Annenberg Center Live presents Hubbard Street Dance Chicago

In
4 minute read
Hubbard Street Dance Chicago, better than ever. (Photo courtesy of Annenberg Center Live.)
Hubbard Street Dance Chicago, better than ever. (Photo courtesy of Annenberg Center Live.)

I’ve reviewed Hubbard Street Dance Chicago four times since they appeared here in 1999. I thought they rocked then, and I was stunned in 2001 to see the improvements new artistic director Jim Vincent brought to the company. How could they have gotten better?

They were last here under his direction in 2007, and while still a great company, they had begun to fray around the edges. After helming Netherlands Dance Theater for 10 years, Glenn Edgerton took over as artistic director in 2009 and the 16-member company is razor-sharp again. Just as with the Pennsylvania Ballet, maybe it takes fresh leadership to keep a 40-ish-year-old company looking 20.

It certainly takes new dancers, and though none in this roster were familiar to me, they often thrilled the audience to their feet at the Annenberg Center Live series, eliciting wolf whistles and cheers. This was an audience who knew Hubbard and had waited too long to see them again.

Wonder and comedy

Hubbard acquired William Forsythe’s 2002 N.N.N.N. in 2015, and was the first U.S. company to perform it. This was its Philadelphia premiere. It’s a difficult work, done without music. But with cries, murmurs, and grunts from the dancers, it was a wonder to behold. Sans music, your senses focused your eyes to follow the intricacies of the pushes, pulls, angled arms, falls, dependencies on another’s thigh, shoulder, back, winging off an elbow, or springing off a knee.

Jacqueline Burnett, Ana Lopez, Andrew Murdock, and Kevin J. Shannon kept it going with the steady speed of a champion ping-pong match.

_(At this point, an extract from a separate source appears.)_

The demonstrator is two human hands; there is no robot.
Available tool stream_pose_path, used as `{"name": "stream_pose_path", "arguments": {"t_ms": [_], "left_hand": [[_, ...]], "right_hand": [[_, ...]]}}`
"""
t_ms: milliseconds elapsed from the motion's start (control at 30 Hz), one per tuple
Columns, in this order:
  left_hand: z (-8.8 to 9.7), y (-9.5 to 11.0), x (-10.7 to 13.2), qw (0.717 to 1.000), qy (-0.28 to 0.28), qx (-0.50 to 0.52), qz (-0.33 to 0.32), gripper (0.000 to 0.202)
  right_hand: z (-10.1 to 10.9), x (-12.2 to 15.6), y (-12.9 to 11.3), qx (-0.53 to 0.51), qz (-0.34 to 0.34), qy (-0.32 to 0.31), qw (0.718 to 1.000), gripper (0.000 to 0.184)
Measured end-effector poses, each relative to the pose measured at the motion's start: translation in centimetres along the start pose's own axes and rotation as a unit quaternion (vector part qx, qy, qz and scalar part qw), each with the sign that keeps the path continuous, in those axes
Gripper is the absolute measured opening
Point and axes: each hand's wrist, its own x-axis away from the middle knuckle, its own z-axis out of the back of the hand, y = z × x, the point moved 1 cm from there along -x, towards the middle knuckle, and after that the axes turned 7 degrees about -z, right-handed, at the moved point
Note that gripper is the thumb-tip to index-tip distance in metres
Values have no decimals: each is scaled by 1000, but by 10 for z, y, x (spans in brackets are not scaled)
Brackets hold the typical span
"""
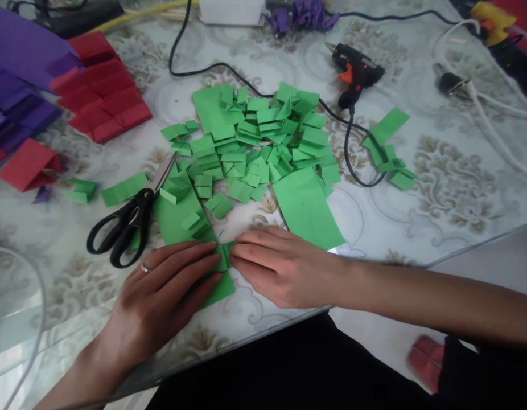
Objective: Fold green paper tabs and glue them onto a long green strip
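A small creased green paper strip (pixel 223 257) lies between my hands near the table's front edge. My left hand (pixel 159 296), with a ring on one finger, holds its left end, fingers close together and thumb hidden. On the right end, the bunched fingertips of my right hand (pixel 284 265) grip it. A larger green paper sheet (pixel 221 290) shows under my left fingers. Just beyond my hands is a heap of folded green paper pieces (pixel 255 142). Black-handled scissors (pixel 135 213) rest left of the heap, blades on green paper.
A black glue gun (pixel 355 71) with a lit red light lies at the back right, its cord (pixel 346 151) looping beside the heap. Red folded papers (pixel 105 94) and purple papers (pixel 24 48) sit at the left. A white cable (pixel 489 114) crosses the right side.
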Motion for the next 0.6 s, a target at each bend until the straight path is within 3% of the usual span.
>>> {"name": "stream_pose_path", "arguments": {"t_ms": [267, 500, 600], "left_hand": [[-1, -1, 0, 1000, -20, 5, 6, 36], [0, 0, -2, 1000, 0, -14, 1, 27], [0, 2, -2, 999, -21, -5, 40, 23]], "right_hand": [[1, 0, 0, 8, -2, -4, 1000, 25], [-1, 1, 1, -3, -1, 17, 1000, 22], [-1, 2, 1, -13, 1, 22, 1000, 19]]}}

Just as Shannon lunged and crooked an arm up, Murdock thrust his arm in a diagonal salute so the two arms merged into one long extended limb.

These geometrical shapes grew exponentially as the dance continued, creating some uncannily comical moments. One of the men placed the seated Lopez’s head in a position where he seemed to want it. As he flitted away, she twisted it back in a 180 as if to say, “What?” Another dancer hovered over a partner in a spread-legged pushup, shoving down the shoulders of the guy on the floor. Meanwhile the prone dancer pushed upward rhythmically; it had the comic desperation of Buster Keaton pumping a handcar on the railroad tracks in The General.

Daft and deft

Two women choreographers delivered ecstatic works. In the Philadelphia premiere of Robyn Mineko Williams’s Cloudline, you could feel a visceral response rippling through the audience, mirroring the magical shapes of the dance as a slowly descending backdrop became billowing clouds. A waltzy tango by Jherek Bischoff kicked it off as a romantic purple dream for seven dancers. The dancers made the old trick of undulating fabric and swelling it with air look entrancing and new again. As Julie London sang “The End of the World,” with a lone woman left lying on the stage, it seemed she was longing for a lost love (which is not always the end of the world).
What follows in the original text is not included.